In order to support its uncontrolled growth, tumors devour large amounts of nutrients. For decades, scientists have been trying to develop drugs that cut off the “food” supply of tumors.
On November 7, a recent study published in the journal Science, the team from the Johns Hopkins Cancer Immunotherapy Bloomberg-Kimmel Institute revealed that an upgraded version of an anticancer drug that failed in the past could not only block tumor cells. Obtaining an essential nutrient can also stimulate immune cells to inhibit cancer cell growth.
In fact, cancer cells “greedy” not only provide vital molecules for their survival and replication, but also turn the surrounding environment into an acidic, hypoxic state, preventing immune cells from destroying them. An amino acid called glutamine is one of the many nutrients needed for many tumors.
Since the 1950s, researchers have attempted to target this dependence of glutamine on tumors and develop drugs that block their metabolism. Among them, a compound named DON (6-diazo-5-oxo-L-norleucine, a glutamine antagonist) derived from bacteria has been confirmed in preclinical studies to inhibit cancer cells from utilizing glutamine. A variety of enzymes to kill tumors. However, unfortunately, in clinical trials, the drug caused severe nausea and vomiting and has not been approved for marketing.
Chemical structure of DON and JHU083
In this newly published study, Jonathan Powell, an immunologist at the Johns Hopkins School of Medicine, and colleagues developed a new version of DON, JHU083 (Ethyl 2-(2-Amino-4-methylpentanamido), which may be more easily accepted by the stomach. )-DON). Compared to the original DON, JHU083 carries two chemical groups that remain inert until it reaches the vicinity of the tumor. Upon reaching the vicinity of the tumor, enzymes that typically wander around the tumor remove these “molecular handcuffs” (ie, chemical groups), releasing the drug and killing the cancer cells.
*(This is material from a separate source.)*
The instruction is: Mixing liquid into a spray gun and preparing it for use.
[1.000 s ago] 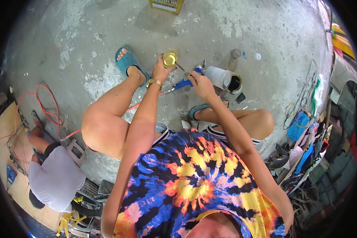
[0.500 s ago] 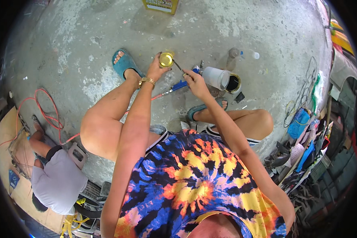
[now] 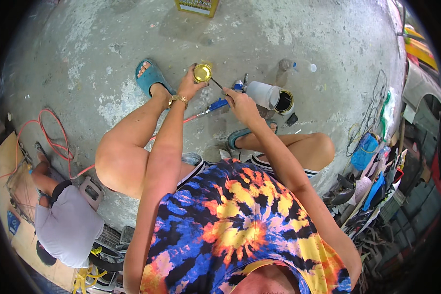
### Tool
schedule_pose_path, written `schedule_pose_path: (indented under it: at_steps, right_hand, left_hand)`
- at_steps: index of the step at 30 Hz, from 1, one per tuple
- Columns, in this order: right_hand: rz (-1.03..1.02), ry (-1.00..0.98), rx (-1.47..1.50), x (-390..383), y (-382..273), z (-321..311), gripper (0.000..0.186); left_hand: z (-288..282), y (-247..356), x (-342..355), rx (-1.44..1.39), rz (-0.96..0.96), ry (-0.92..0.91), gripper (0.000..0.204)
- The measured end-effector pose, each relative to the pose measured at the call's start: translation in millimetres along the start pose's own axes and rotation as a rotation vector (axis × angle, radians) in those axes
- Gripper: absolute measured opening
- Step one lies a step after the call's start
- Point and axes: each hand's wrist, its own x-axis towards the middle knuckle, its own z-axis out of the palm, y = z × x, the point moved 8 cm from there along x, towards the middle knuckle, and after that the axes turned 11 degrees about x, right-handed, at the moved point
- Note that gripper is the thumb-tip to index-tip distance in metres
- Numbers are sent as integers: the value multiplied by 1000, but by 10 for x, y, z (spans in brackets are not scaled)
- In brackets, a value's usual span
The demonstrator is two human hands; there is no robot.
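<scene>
My left hand (image 3: pixel 187 85) is closed around a small round gold can (image 3: pixel 202 73), with its shiny top facing up. In my right hand (image 3: pixel 241 104) is a thin dark rod-like tool (image 3: pixel 217 84); its far end meets the can's rim on the right side. I cannot make out the exact kind of tool. Below and between my hands lies a blue air spray gun (image 3: pixel 217 104), joined to a red hose (image 3: pixel 60 126). Right of my right hand, a translucent plastic cup (image 3: pixel 262 94) leans against an open can (image 3: pixel 284 102) with black contents.
A yellow rectangular tin (image 3: pixel 197 7) stands ahead on the concrete floor. Beyond the open can is a clear plastic bottle (image 3: pixel 284 65). Loose wire (image 3: pixel 372 112) and piled scraps (image 3: pixel 372 188) line the right side. Another person (image 3: pixel 66 225) is low at the left.
The whole view has shifted slightly. My hands keep the same hold on the gold can and the tool, and the tool's end stays at the rim.
</scene>
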Motion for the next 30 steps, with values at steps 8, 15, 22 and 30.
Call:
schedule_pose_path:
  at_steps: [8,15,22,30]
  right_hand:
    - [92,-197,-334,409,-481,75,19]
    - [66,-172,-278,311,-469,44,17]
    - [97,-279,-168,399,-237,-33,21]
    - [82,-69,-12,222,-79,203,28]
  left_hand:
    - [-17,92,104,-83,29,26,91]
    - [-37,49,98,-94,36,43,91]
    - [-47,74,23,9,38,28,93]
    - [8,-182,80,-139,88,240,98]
“With this approach, the vast majority of active drugs can reach our target,” Powell said.
Anti-tumor effect of JHU083
To test the anti-cancer activity of JHU083, the Powell team first injected four types of cancer cells (MC38 colon cancer cells, EL-4 lymphoma cells, CT26 colon cancer cells, and B16 melanoma cells) into mice to induce tumors. They then treated some of these cancer mice with JHU083. It was found that this new version of DON is effective against all four tumors and can significantly inhibit tumor growth and improve survival in mice. For example, in untreated mice, colon cancer tumors increased more than 5-fold after about 3 weeks, but in mice treated with JHU083, the tumors shrank and almost disappeared.
JHU083 in combination with PD-1 antibody
The study also investigated the combination of JHU083 and PD-1 antibodies and found that simultaneous administration of both drugs induced the most effective anti-tumor response. Compared with PD-1 antibody monotherapy, the combination of JHU083+PD-1 antibody in tumor-bearing mice significantly improved the anti-tumor effect: in the MC38 colon cancer model, the complete response rate of the combination treatment group was close to 100% (PD) -1 antibody monotherapy group, no mice achieved complete remission).
In terms of mechanism of action, the scientists found that JHU083 not only inhibits glutamine metabolism, but also disrupts other aspects of cell biochemistry, such as the ability to utilize glucose. Even more surprisingly, JHU083 also enhances the ability of T cells to destroy cancer cells.
Relative activity pattern of basal metabolic pathways in highly proliferating cells, glutamine-inhibited MC38 cancer cells, and glutamine-inhibited effector CD8+ T cells
Often, scientists worry that drugs that target the metabolism of cancer cells can also poison normal cells, including anti-tumor T cells. But in this study, Powell et al. found that T cells deprived of glutamine by JHU083 turned to an alternative source of raw materials needed to synthesize DNA and other key molecules, but tumor cells do not. Researchers believe that this suggests that glutamine is expected to be a “metabolic checkpoint” for cancer immunotherapy.
Stimulated by a new drug, T cells (purple) pounce on cancer cells (yellow)
According to Ji Zhang, a cancer biologist at Indiana University, the findings of Powell et al. are surprising because their papers show for the first time that T cells and cancer cells respond differently to glutamine inhibition.
Ralph DeBerardinis, a cancer biologist at the University of Texas Southwestern Medical Center, also believes that the new results are compelling because only one drug is needed to induce two anti-cancer mechanisms: starving the tumor “, and enhance the role of immune cells.
It is reported that the Powell team will conduct JHU083 human body safety testing next year. If the clinical trial data is positive, the drug will become a new type of anticancer therapy.